Хирург увидел море крови, заполняющей брюшную полость. “Еп… точно селезёнка”, – подумал он. Хирург сгреб петли тонкого кишечника на противоположную сторону. Толстый кишечник был частично задет, кал изнутри поступал в брюшную полость.

– Вата, марля, полотенца, что есть – тащите сюда. Будем сушить.

Селезенка была раздроблена кинетической силой пули, которая сверкала внутри органа, словно жемчужина в раковине моллюска. Ее, багряно–коричневую, кровоточащую и нежизнеспособную, нужно было удалять.

Марля и полотенца быстро набрали кровь и отправились в ведро, стоящее около стола. Хирург мобилизовал желудочно–кишечную связку и вывел орган в рану. Он рассёк тонкую ткань, париетальный листок брюшины, и проверил область за селезёнкой на наличие затёков. Петрович поставил зажимы на артерии и вены, пересёк их, и завязал нити на концах сосудов.

Обессилевший больной двигался, как червь, раздвоенный ударом лопаты. Его уже не держали так крепко, как раньше, но и не отпускали, чтобы не свалился под стол. Амбал-донор сидел на высоком барном стуле, чтобы крови легче было перетекать в вену горе-пациента.

Петрович радовался что все, вроде как, идет неплохо. По крайней мере, его подопечный еще дышал, а значит, шансы были. Хирург удалил селезенку, зашил кишку и обильно залил зловонную полость физ. раствором.

– Я установлю дренаж, но нужно, чтобы кто-то отсасывал содержимое из брюшной полости, а то по трубке оно будет стекать весь день, – обратился Петрович к Мазаю.

– Вот это, с кровью и говном, отсасывать? – Главарь грозно сдвинул брови и покачал головой. – Кто с ним к ментам полез, а? – поинтересовался Мазай.

– Паша Гончар! – шепнул кто-то сзади.

– Приведите его сюда, – приказал Главарь.

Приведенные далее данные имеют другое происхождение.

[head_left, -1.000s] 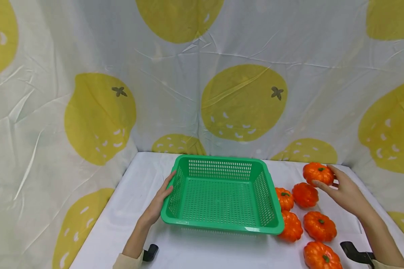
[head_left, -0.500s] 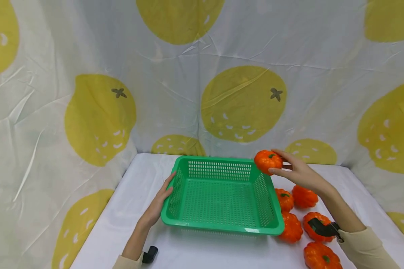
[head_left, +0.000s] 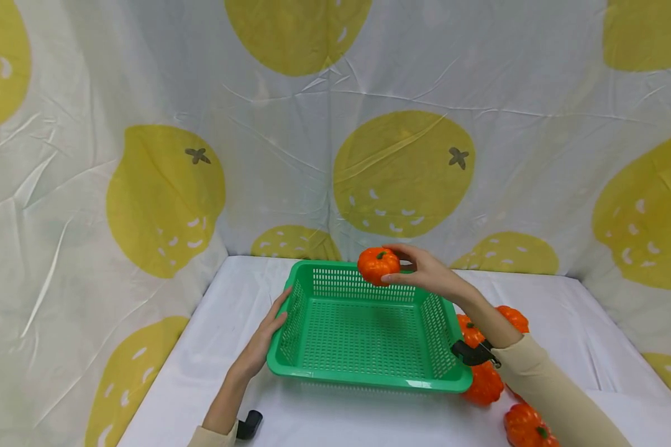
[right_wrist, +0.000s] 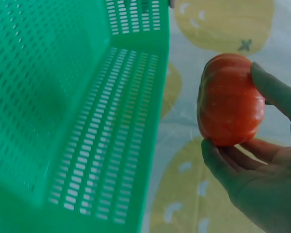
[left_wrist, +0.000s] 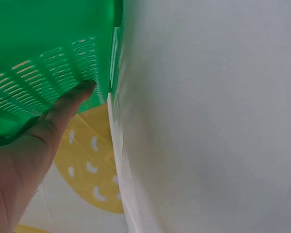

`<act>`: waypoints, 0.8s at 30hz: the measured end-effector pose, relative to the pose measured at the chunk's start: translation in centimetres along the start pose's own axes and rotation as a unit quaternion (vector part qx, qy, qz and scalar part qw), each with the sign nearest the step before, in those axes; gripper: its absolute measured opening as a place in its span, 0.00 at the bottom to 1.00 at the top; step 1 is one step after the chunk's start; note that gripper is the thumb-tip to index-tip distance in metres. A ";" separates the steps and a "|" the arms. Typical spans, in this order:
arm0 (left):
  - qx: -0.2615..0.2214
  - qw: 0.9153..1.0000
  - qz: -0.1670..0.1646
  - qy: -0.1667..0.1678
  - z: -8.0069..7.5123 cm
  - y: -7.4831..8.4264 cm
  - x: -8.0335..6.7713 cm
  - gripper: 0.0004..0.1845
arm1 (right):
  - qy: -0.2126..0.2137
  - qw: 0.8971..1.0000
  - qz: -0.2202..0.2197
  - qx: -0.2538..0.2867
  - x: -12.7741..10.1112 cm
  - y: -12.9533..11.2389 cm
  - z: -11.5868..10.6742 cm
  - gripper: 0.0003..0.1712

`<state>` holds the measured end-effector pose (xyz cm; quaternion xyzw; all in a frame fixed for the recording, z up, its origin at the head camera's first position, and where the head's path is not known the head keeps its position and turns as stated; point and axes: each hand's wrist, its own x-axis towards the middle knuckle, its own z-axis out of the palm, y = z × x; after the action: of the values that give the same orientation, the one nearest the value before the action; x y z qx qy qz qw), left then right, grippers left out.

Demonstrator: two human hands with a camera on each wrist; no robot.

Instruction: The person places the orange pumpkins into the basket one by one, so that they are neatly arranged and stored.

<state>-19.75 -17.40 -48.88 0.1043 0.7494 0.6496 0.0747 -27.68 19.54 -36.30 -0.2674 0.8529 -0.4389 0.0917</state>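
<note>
The right hand [head_left: 427,273] has hold of a small orange pumpkin [head_left: 378,268]. Its thumb is on one side and its fingers are on the other, bent round just enough to pinch it. The pumpkin has a short green stem and bumpy sides. It is up in the air by the far rim of the green basket [head_left: 363,380]. From the right wrist, you can see a gap between the pumpkin and the rim.

The left hand [head_left: 260,338] is at the left side of the basket. Its fingers are mostly straight and not curled up. From the left wrist, one long finger [left_wrist: 65,106] lies on the outside of the wall, right on the little slots. The basket has lots of tiny holes in its bottom and sides.

More orange pumpkins [head_left: 483,385] sit on the white desk [head_left: 324,422], to the right of the basket. Some are close by its right side, and one is down near the bottom of the view. The right arm and its pale sleeve [head_left: 561,394] hide part of the bunch. Each wrist has a black thing [head_left: 250,424] on it. Behind the desk hangs a pale cloth [head_left: 279,161] with big yellow lemons [head_left: 404,177] on it.
</note>
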 end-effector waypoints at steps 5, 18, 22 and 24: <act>0.002 1.000 0.002 0.000 0.0 -0.1 -0.1 0.29 | -0.009 1.000 -0.018 0.010 2.4 -0.5 2.2 0.43; 0.000 1.000 -0.004 0.001 -0.1 -0.2 0.1 0.29 | -0.082 0.995 -0.005 0.058 6.7 0.1 8.1 0.44; -0.003 1.000 -0.004 -0.001 -0.2 -0.2 0.1 0.29 | -0.097 0.993 0.004 0.063 7.5 1.0 9.5 0.44; -0.002 1.000 -0.004 -0.001 -0.2 -0.2 0.1 0.29 | -0.101 0.993 0.009 0.065 7.8 1.4 10.0 0.44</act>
<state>-19.87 -17.62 -49.00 0.1017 0.7481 0.6511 0.0779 -30.85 8.97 -42.81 -0.2961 0.8114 -0.4632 0.1984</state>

Со второго этажа привели щуплого парня, выпачканного в белом порошке.

Он виновато подошел к Мазаю и опустил голову.

– Чего смотришь, Гончар? Да не скули ты! – Босс взял шестерку за шею и сжал изо всех сил. – Ты с ним был? Вот, теперь и расхлебывай это говно.

Хирург зашил рану от пули и ту, которую сделал сам. Он вытер пот со лба, бросил инструмент на столик и пошел на крыльцо под немые взгляды бандитов. Переступив через заблеванного Пашу, Петрович одной ногой был в прихожей.

– Не дышит он, Мазай, – сказал кто-то из толпы.

В импровизированной операционной нависла тишина. Она звенела громче колокола и била по ушам. Илья вышел из транса и посмотрел на больного. Он бледнел все больше и больше, совсем не ежился от боли. Браток-донор выдернул иглу, достал сигарету и закурил.

– Лажа какая-то, – подытожил амбал, который привез Петровича в дом. Хирург опустился на пуфик. «Кажется, это конец. Отправлюсь теперь к Алику, блять», – подумал Илья и посмотрел на Мазая. Главарь, чей любимый соколик перестал подавать признаки жизни, щелкнул пальцам. Тело завернули в скатерть, спрятали в мешок и, подхватив на плечи, понесли на лужайку, чтобы закатать в подготовленный ранее ковер.

– Что дальше? – спросил хирург.

– Шуруй за мной, – приказал Мазай. Они вышли из дома, сели в БМВ и уехали, оставив всю охрану в доме.

Поездка выдалась молчаливой. Петрович мысленно прощался с семьей, нерожденным ребенком и собакой, которую все еще надо было гулять. К большому удивлению Ильи, машина не ехала ни в лес, ни на кладбище, а в сторону больницы.

Спустя пять минут они остановились у главного входа. Там же стояла милицейская шестёрка.

– Слушай внимательно, свояк. Бери бабки, которые лежат рядом с тобой в пакете и помалкивай. Зинке ни слова. Скажи, что в кустах нашел. Соври. Все понял? – сказал Дед Мазай, который на самом деле был чуть старше Ильи.

– Понял, кум. Прости, что не спас Мирона. Так-то он хорошим парнем был.

– Был. Все, ступай.

К машине подошли милицейские и пожали Мазаю руку. Петрович отправился в больницу, до конца дежурства оставалось полчаса.